▶ **Extracted records**
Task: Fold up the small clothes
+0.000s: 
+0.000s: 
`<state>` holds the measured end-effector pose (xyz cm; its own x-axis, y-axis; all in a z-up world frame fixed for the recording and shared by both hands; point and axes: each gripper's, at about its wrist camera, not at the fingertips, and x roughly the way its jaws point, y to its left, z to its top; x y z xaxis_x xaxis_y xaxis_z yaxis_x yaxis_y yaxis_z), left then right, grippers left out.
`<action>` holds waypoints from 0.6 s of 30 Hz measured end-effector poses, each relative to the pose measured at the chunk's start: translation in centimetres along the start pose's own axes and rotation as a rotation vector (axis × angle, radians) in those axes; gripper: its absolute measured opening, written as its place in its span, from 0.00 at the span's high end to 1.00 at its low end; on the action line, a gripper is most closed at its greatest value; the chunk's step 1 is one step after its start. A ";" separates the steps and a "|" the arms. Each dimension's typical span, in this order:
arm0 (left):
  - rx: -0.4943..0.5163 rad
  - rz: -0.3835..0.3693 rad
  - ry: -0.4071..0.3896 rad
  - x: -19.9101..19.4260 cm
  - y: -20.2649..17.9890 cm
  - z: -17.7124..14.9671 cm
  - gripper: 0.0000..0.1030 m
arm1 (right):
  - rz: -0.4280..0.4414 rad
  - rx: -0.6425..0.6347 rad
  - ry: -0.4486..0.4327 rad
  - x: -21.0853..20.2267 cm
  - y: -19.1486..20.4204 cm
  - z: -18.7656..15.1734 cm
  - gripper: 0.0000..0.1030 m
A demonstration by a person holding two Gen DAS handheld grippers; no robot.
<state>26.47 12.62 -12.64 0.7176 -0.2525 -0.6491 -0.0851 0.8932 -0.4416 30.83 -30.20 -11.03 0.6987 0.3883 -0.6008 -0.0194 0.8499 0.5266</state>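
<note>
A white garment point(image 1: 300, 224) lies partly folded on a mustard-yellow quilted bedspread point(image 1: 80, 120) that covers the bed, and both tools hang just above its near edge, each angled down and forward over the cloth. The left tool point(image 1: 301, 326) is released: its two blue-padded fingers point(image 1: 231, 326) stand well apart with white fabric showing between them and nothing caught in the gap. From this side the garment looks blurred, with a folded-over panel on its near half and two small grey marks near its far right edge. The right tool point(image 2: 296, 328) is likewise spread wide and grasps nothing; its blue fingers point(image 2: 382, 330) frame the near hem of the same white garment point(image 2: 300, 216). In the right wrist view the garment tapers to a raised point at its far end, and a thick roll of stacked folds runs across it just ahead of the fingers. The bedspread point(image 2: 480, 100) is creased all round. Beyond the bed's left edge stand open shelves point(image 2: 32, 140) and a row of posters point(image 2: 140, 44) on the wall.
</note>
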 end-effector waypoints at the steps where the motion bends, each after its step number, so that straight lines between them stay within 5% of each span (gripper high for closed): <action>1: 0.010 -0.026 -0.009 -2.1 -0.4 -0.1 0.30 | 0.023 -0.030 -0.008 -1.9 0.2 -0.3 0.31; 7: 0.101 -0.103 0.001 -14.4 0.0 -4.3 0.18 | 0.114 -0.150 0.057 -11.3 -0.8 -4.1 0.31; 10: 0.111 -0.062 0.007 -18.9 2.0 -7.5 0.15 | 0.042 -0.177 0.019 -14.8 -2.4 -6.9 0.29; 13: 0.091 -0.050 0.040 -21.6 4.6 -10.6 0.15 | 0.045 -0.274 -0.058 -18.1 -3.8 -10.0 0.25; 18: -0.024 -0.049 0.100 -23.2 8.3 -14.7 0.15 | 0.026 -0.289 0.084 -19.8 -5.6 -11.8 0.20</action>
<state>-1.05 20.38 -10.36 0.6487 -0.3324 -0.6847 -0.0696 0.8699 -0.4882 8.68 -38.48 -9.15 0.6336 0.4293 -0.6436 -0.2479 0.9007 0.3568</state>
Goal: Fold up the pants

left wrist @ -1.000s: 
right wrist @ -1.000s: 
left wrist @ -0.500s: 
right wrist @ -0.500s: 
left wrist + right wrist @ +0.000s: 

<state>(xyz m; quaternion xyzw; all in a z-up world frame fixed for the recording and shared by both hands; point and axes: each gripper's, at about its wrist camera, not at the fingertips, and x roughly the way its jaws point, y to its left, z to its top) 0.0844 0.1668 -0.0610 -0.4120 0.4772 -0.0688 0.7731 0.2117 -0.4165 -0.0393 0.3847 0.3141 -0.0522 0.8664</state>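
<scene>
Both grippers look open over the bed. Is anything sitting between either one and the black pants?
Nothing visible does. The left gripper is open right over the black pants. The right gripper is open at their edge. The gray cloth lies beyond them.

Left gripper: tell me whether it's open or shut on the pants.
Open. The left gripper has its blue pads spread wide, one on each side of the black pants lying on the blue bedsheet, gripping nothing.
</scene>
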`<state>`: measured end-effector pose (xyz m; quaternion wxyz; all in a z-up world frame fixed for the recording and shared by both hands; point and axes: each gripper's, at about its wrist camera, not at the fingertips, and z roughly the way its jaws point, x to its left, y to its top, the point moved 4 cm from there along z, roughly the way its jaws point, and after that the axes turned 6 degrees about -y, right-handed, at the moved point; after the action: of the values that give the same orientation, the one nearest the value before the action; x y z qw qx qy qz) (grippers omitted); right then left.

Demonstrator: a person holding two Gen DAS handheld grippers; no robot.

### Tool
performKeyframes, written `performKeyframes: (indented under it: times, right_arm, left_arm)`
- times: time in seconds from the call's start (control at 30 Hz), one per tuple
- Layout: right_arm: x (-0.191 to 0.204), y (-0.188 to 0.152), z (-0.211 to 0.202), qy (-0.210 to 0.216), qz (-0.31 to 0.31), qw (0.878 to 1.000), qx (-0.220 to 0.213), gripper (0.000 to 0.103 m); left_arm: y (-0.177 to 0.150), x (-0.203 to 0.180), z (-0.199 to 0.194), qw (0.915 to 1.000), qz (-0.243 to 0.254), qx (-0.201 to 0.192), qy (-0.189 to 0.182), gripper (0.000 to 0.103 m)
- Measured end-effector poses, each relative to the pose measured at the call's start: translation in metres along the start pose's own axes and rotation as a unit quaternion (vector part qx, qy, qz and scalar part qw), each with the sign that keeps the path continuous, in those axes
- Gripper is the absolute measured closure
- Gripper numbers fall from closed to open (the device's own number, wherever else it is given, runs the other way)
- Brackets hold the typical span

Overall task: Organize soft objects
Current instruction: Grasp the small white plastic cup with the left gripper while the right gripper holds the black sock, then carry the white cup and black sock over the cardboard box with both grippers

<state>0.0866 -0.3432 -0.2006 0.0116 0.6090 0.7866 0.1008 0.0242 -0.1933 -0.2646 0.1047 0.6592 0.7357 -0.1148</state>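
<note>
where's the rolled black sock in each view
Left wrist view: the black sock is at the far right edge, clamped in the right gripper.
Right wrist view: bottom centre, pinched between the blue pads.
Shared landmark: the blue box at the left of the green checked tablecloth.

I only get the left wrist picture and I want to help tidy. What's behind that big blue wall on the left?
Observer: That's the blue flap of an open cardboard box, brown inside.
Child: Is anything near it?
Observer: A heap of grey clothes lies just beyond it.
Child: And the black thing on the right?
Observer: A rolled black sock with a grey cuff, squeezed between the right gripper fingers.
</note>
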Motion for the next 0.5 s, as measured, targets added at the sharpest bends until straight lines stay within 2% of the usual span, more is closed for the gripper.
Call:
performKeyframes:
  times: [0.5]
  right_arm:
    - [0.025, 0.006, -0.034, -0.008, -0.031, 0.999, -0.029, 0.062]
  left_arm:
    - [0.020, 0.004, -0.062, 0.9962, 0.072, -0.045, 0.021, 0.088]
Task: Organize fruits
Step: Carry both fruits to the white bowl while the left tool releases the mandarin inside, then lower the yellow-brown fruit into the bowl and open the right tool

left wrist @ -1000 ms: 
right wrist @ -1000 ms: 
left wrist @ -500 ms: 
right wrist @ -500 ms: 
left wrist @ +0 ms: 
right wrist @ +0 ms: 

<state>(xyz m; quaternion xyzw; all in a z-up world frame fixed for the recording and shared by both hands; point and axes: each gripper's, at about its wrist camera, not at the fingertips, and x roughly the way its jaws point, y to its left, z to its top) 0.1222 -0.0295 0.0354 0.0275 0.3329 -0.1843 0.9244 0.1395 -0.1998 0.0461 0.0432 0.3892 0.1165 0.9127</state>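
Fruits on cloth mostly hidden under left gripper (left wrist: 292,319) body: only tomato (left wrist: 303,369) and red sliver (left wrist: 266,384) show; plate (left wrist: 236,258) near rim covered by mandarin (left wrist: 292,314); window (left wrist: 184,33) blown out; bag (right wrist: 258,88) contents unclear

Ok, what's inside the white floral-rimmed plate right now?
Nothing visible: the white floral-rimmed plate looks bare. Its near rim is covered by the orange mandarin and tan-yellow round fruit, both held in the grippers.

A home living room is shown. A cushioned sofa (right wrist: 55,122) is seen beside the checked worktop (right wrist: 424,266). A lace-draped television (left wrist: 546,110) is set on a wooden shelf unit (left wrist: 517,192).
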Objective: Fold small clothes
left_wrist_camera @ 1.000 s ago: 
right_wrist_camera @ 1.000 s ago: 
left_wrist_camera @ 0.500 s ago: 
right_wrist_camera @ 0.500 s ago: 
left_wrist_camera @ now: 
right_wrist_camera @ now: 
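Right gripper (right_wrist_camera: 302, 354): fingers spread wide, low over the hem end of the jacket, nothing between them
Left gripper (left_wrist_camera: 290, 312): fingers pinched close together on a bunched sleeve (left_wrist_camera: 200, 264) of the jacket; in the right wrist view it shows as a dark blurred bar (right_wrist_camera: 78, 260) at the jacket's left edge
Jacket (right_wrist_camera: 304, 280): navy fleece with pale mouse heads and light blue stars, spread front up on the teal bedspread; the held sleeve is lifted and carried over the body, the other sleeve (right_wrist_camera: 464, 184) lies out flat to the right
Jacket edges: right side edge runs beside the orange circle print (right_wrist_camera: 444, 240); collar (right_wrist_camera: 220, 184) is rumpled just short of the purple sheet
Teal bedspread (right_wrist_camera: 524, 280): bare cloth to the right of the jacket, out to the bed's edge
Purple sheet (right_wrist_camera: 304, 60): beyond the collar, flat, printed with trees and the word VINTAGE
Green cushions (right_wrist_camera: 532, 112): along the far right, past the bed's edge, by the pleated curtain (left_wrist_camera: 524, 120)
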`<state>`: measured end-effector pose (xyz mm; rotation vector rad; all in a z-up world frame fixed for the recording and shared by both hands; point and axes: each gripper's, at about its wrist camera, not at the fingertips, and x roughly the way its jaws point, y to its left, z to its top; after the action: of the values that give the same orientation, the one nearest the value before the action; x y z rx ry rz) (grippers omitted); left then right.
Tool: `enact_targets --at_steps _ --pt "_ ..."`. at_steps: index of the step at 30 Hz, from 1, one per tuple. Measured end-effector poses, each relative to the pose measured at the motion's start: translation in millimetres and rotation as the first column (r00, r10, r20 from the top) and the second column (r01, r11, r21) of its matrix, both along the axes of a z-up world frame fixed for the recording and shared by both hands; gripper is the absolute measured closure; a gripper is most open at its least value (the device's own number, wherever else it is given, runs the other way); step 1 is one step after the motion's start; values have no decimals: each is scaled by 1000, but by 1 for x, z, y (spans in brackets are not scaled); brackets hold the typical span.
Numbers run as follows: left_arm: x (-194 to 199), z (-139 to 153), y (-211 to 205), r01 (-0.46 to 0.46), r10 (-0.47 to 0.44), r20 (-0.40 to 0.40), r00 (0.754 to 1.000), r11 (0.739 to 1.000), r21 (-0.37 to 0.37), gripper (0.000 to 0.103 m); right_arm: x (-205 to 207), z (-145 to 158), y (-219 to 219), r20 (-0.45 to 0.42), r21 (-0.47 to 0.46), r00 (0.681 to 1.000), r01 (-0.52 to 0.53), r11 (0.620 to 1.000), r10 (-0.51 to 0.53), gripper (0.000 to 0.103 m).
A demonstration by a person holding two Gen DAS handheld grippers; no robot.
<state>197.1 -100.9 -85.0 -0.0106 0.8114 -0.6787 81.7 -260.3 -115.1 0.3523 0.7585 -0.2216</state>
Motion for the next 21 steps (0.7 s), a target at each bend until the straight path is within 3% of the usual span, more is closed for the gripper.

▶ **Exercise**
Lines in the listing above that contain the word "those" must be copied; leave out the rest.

▶ **Written solution**
`<action>` holds waypoints from 0.6 s of 30 Hz measured end-effector poses, each relative to the pose measured at the chunk's start: translation in centimetres along the start pose's own axes and rotation as a rotation vector (axis × angle, radians) in those axes; gripper: its absolute measured opening, written as its place in its span, from 0.00 at the span's high end to 1.00 at its low end; on the action line, a gripper is most closed at its greatest value; the chunk's step 1 is one step after its start. A ";" separates the steps and a "|" the arms. Each dimension's typical span, in this order:
- Measured end-effector poses, each relative to the pose measured at the call's start: translation in metres along the start pose's own axes and rotation as a unit quaternion (vector part qx, qy, qz and scalar part qw), each with the sign that keeps the path continuous, in those axes

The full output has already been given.